§ **EXERCISE DESCRIPTION**
Provide only the number of lines in the data below that contain the string "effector".

§ **DATASET CONTENT**

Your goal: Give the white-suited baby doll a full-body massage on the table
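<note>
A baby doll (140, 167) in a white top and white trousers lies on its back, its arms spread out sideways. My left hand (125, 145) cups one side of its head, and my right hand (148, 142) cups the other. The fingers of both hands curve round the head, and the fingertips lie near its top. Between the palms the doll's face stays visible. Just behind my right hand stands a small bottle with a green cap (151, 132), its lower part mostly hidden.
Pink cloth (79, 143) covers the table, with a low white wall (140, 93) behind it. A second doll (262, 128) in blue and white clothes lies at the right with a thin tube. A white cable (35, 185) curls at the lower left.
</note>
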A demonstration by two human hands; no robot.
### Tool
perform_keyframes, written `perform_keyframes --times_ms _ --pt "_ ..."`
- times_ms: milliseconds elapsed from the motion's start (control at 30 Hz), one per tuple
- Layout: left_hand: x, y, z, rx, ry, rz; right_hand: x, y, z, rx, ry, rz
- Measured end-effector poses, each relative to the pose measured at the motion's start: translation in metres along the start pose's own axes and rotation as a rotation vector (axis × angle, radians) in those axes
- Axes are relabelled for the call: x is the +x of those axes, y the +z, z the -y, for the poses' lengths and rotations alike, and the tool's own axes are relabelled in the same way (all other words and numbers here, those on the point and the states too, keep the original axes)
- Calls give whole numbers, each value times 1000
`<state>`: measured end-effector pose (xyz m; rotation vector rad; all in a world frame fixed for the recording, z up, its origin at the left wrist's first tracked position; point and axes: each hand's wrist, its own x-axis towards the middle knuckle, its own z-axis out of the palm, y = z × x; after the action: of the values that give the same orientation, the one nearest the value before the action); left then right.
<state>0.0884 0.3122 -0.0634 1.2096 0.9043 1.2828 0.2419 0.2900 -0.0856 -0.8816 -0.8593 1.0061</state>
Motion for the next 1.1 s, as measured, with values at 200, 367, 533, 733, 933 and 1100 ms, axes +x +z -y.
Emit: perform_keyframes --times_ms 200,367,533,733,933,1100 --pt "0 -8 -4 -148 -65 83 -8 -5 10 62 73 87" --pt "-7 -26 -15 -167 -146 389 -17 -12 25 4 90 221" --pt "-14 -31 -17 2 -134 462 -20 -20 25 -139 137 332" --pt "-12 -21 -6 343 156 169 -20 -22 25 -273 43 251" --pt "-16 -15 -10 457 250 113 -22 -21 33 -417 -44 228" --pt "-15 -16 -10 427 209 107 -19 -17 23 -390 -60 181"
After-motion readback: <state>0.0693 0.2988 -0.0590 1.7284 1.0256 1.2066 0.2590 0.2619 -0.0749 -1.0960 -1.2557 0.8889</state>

§ **ANSWER TO THIS PROBLEM**
2